## Activity
Can you write out every line from the start of the records below through the line containing "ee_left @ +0", leaving out any pictures?

(Records drawn from a dataset)
┌────────

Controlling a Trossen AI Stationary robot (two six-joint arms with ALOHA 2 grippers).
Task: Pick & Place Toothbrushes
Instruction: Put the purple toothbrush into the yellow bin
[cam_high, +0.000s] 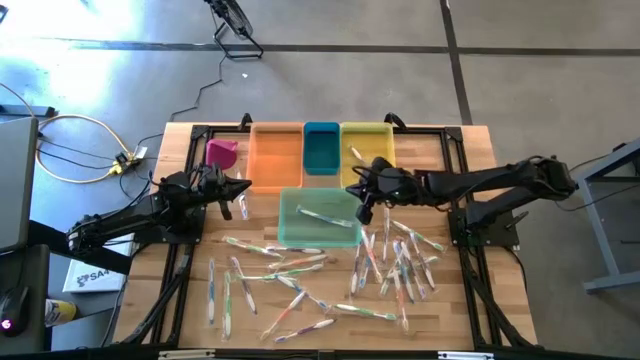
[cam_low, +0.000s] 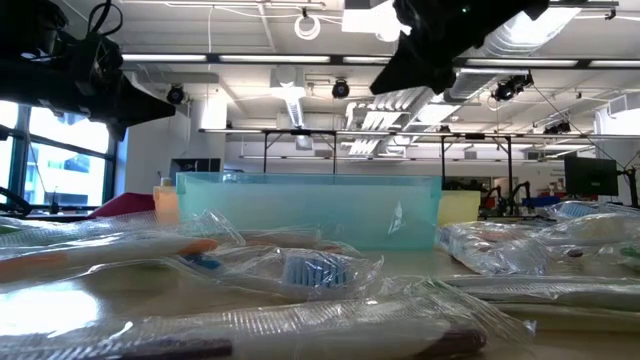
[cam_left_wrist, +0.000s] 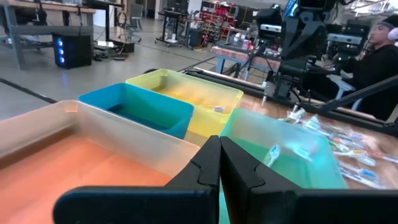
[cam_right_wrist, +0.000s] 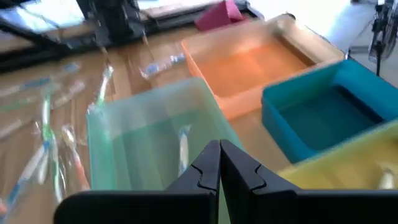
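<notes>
Many wrapped toothbrushes (cam_high: 300, 275) lie scattered on the wooden table's near half, and they fill the foreground of the low view as toothbrushes (cam_low: 300, 270). One toothbrush (cam_high: 322, 215) lies in the pale green bin (cam_high: 318, 232), shown also as a toothbrush (cam_right_wrist: 183, 149). Another toothbrush (cam_high: 355, 152) lies in the yellow bin (cam_high: 375, 135). My left gripper (cam_high: 245, 187) hovers shut by the orange bin's (cam_high: 277, 155) near left corner, holding nothing (cam_left_wrist: 219, 168). My right gripper (cam_high: 352, 189) hangs shut and empty above the green bin's far right corner (cam_right_wrist: 219, 165).
A blue bin (cam_high: 321, 147) sits between the orange and yellow ones, and a small pink bin (cam_high: 222, 152) stands far left. A toothbrush (cam_high: 243, 206) lies just near of the left gripper. A black frame (cam_high: 460, 180) edges the table. A seated person (cam_left_wrist: 373, 56) is beyond it.
</notes>
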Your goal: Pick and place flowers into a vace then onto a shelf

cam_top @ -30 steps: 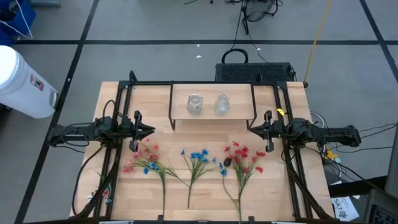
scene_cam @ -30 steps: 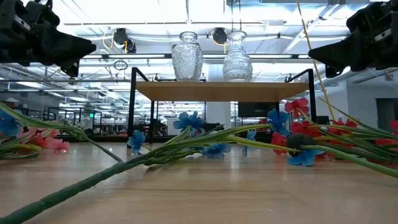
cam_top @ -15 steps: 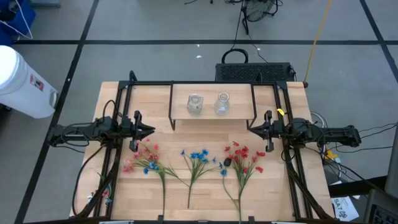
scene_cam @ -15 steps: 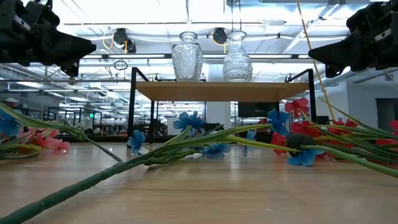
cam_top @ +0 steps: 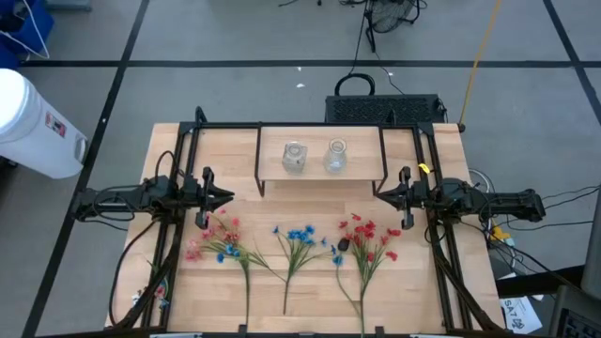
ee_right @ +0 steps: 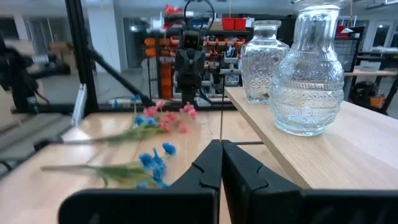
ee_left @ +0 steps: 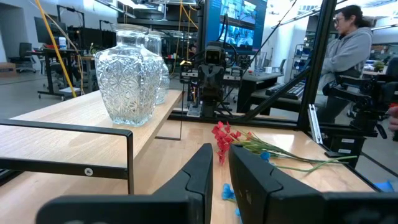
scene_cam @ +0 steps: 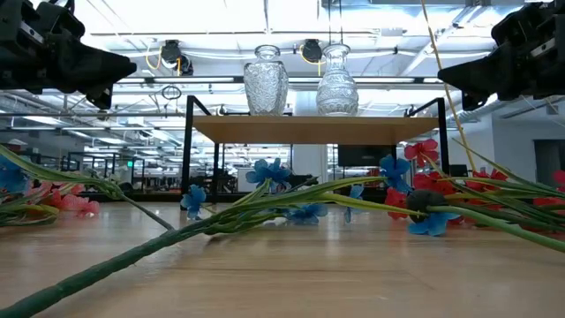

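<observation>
Three flower sprays lie flat on the near half of the wooden table: the pink one [cam_top: 214,240] at left, the blue one [cam_top: 299,238] in the middle, the red one [cam_top: 368,240] at right. Two cut-glass vases [cam_top: 294,156] [cam_top: 335,156] stand empty on the low shelf [cam_top: 319,175], which sits at the table's far middle. My left gripper [cam_top: 230,196] hovers shut above the table to the left of the shelf, pointing right. My right gripper [cam_top: 378,194] hovers shut on the opposite side, pointing left. Neither gripper holds anything.
A large black outer frame [cam_top: 225,126] rings the table and runs along both sides under the arms. A white bin [cam_top: 33,113] stands on the floor off the table's left. A person [ee_left: 348,50] stands beyond the table's right side. Bare wood lies between the shelf and the flowers.
</observation>
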Robot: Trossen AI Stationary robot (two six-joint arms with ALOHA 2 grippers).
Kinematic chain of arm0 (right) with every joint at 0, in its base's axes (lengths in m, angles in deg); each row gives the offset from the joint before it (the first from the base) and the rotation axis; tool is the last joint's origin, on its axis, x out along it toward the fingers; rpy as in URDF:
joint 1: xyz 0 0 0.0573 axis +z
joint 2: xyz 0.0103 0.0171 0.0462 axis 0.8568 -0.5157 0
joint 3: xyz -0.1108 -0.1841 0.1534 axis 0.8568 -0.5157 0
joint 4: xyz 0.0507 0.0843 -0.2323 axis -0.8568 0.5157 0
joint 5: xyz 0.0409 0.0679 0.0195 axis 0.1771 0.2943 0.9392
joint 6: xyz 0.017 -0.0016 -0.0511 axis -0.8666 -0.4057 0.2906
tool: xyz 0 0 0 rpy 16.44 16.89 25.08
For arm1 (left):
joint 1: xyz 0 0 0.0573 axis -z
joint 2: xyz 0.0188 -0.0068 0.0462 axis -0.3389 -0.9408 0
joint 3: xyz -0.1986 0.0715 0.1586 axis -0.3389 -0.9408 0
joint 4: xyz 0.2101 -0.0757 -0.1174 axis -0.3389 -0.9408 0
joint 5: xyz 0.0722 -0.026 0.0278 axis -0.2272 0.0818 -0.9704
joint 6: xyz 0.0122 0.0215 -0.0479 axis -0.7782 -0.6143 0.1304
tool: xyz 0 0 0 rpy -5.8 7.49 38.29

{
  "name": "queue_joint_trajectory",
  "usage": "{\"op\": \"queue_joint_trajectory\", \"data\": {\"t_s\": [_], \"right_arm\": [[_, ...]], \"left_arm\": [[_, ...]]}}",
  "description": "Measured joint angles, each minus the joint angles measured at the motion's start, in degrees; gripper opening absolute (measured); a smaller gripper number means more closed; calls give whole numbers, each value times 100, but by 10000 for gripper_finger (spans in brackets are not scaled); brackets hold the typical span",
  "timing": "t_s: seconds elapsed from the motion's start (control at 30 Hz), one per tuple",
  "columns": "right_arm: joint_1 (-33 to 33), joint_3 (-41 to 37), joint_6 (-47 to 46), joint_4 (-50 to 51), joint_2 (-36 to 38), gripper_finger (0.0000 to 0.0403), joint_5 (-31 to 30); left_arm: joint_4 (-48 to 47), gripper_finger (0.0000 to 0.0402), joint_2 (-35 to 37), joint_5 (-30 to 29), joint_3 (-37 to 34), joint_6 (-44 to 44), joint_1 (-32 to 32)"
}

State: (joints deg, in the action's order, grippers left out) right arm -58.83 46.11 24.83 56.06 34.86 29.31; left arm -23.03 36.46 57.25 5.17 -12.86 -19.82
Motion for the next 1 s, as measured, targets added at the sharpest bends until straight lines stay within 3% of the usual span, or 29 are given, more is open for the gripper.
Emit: {"op": "queue_joint_trajectory", "data": {"t_s": [0.17,0.4,0.6,1.0], "right_arm": [[-2,0,-1201,-803,-2,0,-21],[0,-1,-1133,-1579,2,0,-2],[0,-1,-401,-1443,-65,0,97],[-4,1,-628,-1138,-701,0,-321]], "left_arm": [[0,58,-1,0,2,-2,1],[0,58,0,2,0,-2,-1],[2,58,-1,0,0,-2,1],[2,58,1,0,2,0,0]]}}
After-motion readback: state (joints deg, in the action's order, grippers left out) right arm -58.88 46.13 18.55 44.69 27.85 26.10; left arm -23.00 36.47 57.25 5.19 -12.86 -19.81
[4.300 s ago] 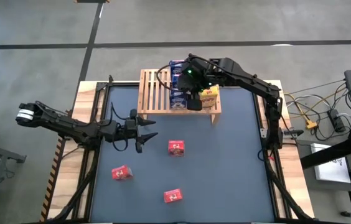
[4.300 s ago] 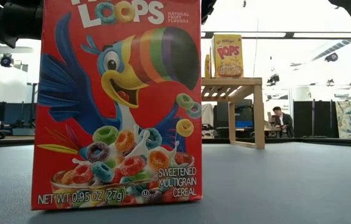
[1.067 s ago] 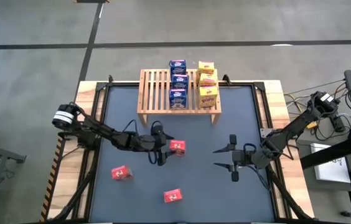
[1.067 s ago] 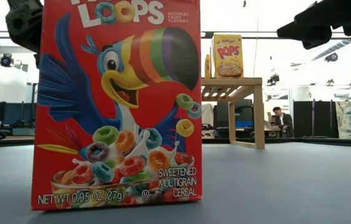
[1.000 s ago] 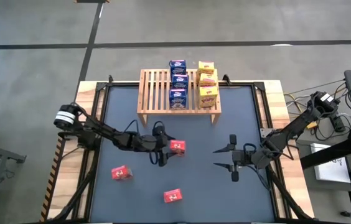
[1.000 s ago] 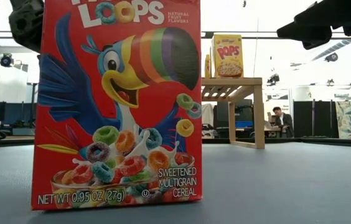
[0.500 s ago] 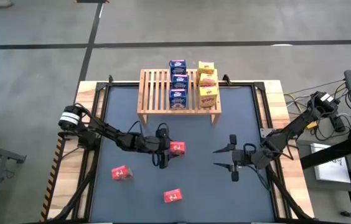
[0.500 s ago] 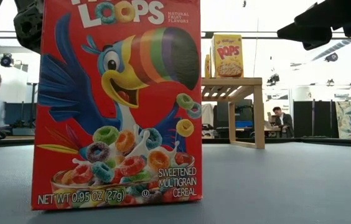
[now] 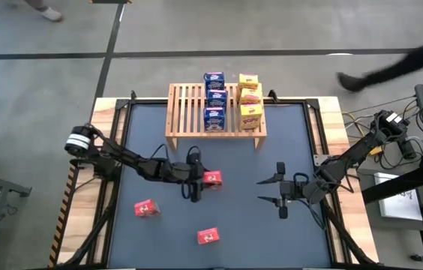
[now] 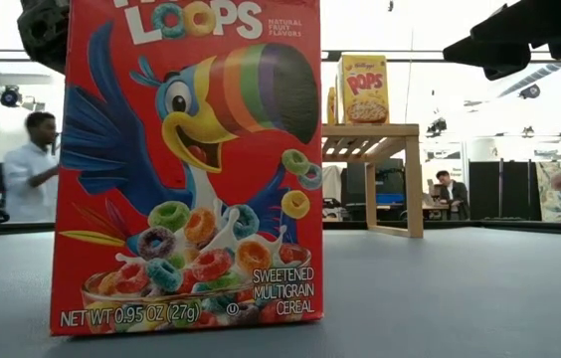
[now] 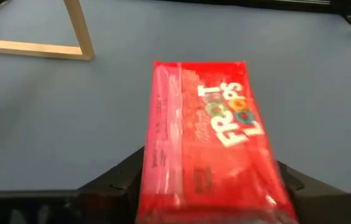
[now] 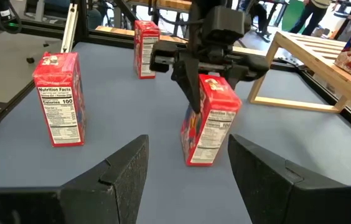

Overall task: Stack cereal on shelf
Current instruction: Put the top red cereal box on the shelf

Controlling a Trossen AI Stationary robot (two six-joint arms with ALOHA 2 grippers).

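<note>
The slatted wooden shelf stands at the table's far edge with three blue boxes and three yellow boxes on its top. Three red cereal boxes stand upright on the mat: one mid-table, one left of it, and one by the near edge that fills the low view. My left gripper is shut on the mid-table box. My right gripper hovers open to the right of it. My left gripper pinches the mid-table red box near its top end, one finger on each of two opposite sides. It comes slanting down from above and the table's left. The box stands upright with its bottom on the mat.
Bare slats remain on the shelf's left part. The shelf's leg stands beyond the held box. Open mat lies between the two grippers and in front of the shelf. People move in the room behind the table.
My left gripper has edged toward the table's right, closer around the mid-table red box, which has stayed in place. My right arm has kept still. People have walked through the room behind.
</note>
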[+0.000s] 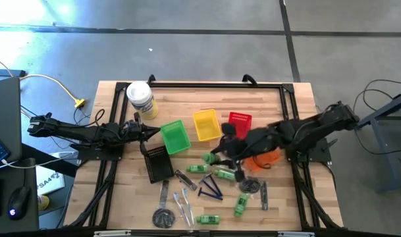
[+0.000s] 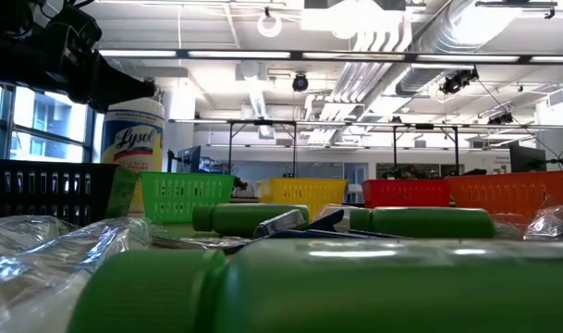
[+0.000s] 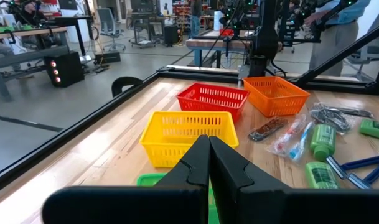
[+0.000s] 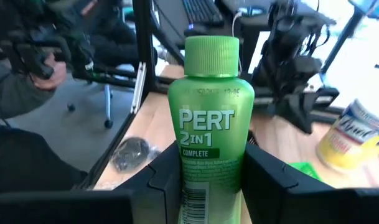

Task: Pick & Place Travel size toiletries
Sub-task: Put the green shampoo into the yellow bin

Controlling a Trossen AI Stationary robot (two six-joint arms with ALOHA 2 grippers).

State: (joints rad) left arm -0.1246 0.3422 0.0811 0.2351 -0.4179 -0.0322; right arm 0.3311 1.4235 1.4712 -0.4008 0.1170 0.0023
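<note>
Wooden planks point(image 1: 121, 197) stretched across the table, ringed by grey concrete floor point(image 1: 200, 39). Slotted plastic baskets point(image 1: 207, 125) lined the middle, where the right gripper point(image 4: 209, 177) clamped a smooth green bottle point(image 4: 211, 112) above the orange basket point(image 1: 269, 159). Left gripper point(image 3: 209, 163) hovered pinched together by the green basket point(image 1: 175, 137).

We saw a wooden table point(image 1: 121, 197) framed by black rails. Along its far half stood a white canister point(image 1: 140, 99) and green point(image 1: 174, 136), yellow point(image 1: 207, 125), red point(image 1: 239, 122), orange point(image 1: 263, 160) and black point(image 1: 158, 163) baskets. Green bottles point(image 1: 209, 219), blue razors point(image 1: 211, 189) and combs point(image 1: 263, 195) lay scattered toward the near edge.
</note>
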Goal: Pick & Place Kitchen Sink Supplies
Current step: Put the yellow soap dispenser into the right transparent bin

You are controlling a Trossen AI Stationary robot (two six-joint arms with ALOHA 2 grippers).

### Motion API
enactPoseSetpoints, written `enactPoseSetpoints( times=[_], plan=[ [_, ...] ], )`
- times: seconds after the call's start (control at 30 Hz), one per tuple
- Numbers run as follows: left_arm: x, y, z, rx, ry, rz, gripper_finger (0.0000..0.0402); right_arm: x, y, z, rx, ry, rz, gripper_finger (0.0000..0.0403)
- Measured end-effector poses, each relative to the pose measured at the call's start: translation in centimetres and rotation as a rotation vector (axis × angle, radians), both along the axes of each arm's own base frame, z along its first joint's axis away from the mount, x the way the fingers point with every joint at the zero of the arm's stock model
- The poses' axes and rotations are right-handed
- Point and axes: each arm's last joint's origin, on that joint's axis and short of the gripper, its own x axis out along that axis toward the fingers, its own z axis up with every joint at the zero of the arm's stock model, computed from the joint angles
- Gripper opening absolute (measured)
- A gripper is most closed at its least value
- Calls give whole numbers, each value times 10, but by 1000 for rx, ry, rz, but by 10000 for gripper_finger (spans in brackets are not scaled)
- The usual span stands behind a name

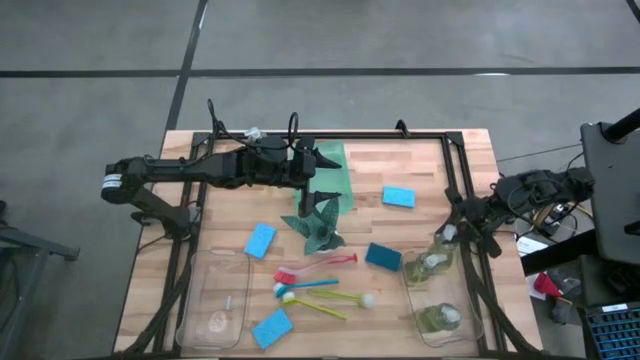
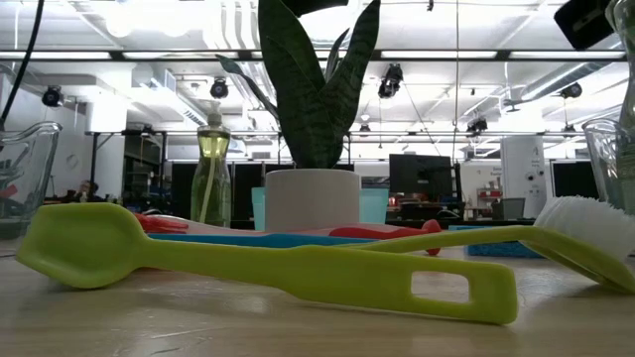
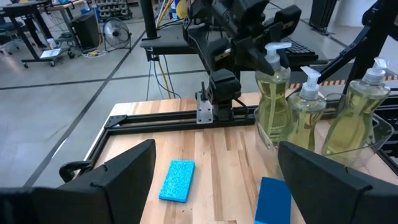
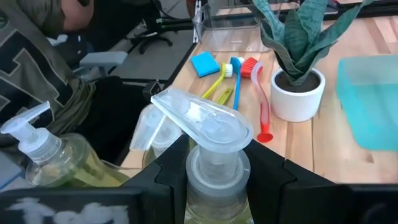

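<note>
My right gripper [image 1: 447,237] is at the far end of the right clear bin [image 1: 470,310], shut on a soap bottle [image 4: 214,186]. Two more bottles [image 3: 367,112] stand in that bin. A further bottle [image 2: 213,169] stands upright on the table behind the brushes. Four blue sponges [image 1: 260,240] lie flat about the table. The red brush [image 1: 320,265], blue brush [image 1: 305,285] and yellow brush [image 1: 325,300] lie together near the middle. My left gripper [image 1: 322,160] is open above the green tray [image 1: 340,185], touching nothing. My right gripper pinches the bottle's white neck collar [image 4: 214,165], just under the pump head, with one finger [image 4: 171,168] on each side. The fingers come from the table's right side, slanting down. The bottle is upright with its lower part inside the bin; whether it rests on the bin's floor cannot be told.
The spiky plant in its white pot [image 1: 318,225] stands mid-table between tray and brushes. Another clear bin [image 1: 215,300] sits at the near left. A dark rail frame [image 1: 400,135] runs along the far and side edges. Bare wood shows around the far right sponge [image 1: 398,196].
</note>
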Motion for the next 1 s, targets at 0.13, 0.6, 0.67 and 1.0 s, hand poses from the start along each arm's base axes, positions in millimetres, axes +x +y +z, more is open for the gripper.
enactPoseSetpoints(
  times=[0.13,0.6,0.67,1.0],
  plan=[
    [0,0,0,0,0,0,330,-1,-1,-16,21,6,-12,115],
    [0,0,2,-6,-24,2,330,0,3,-31,121,28,46,143],
    [0,0,2,-11,-24,4,330,1,3,-34,132,44,37,148],
    [0,0,2,-14,-24,4,330,0,3,-31,165,59,29,179]
  ],
)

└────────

## Result
Controlling a Trossen AI Stationary robot (two six-joint arms with ALOHA 2 grippers).
Task: Pick & Place Toothbrushes
Instruction: Put the purple toothbrush into the yellow bin
[cam_high, +0.000s] 
[cam_low, +0.000s] 
[cam_left_wrist, +0.000s] 
[cam_right_wrist, +0.000s] 
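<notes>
Many wrapped toothbrushes (cam_high: 300, 275) lie scattered on the wooden table's near half, and they fill the foreground of the low view as toothbrushes (cam_low: 300, 270). One toothbrush (cam_high: 322, 215) lies in the pale green bin (cam_high: 318, 232), shown also as a toothbrush (cam_right_wrist: 183, 149). Another toothbrush (cam_high: 355, 152) lies in the yellow bin (cam_high: 375, 135). My left gripper (cam_high: 245, 187) hovers shut by the orange bin's (cam_high: 277, 155) near left corner, holding nothing (cam_left_wrist: 219, 168). My right gripper (cam_high: 352, 189) hangs shut and empty above the green bin's far right corner (cam_right_wrist: 219, 165).
A blue bin (cam_high: 321, 147) sits between the orange and yellow ones, and a small pink bin (cam_high: 222, 152) stands far left. A toothbrush (cam_high: 243, 206) lies just near of the left gripper. A black frame (cam_high: 460, 180) edges the table. A seated person (cam_left_wrist: 373, 56) is beyond it.
</notes>
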Your goal: Pick and place flowers into a vace then onto a shelf

cam_top @ -30 steps: 
scene_cam @ -30 steps: 
cam_top @ -15 steps: 
scene_cam @ -15 steps: 
cam_top @ +0 steps: 
ee_right @ +0 steps: 
ee_left @ +0 steps: 

Nothing else remains to be done in this exercise.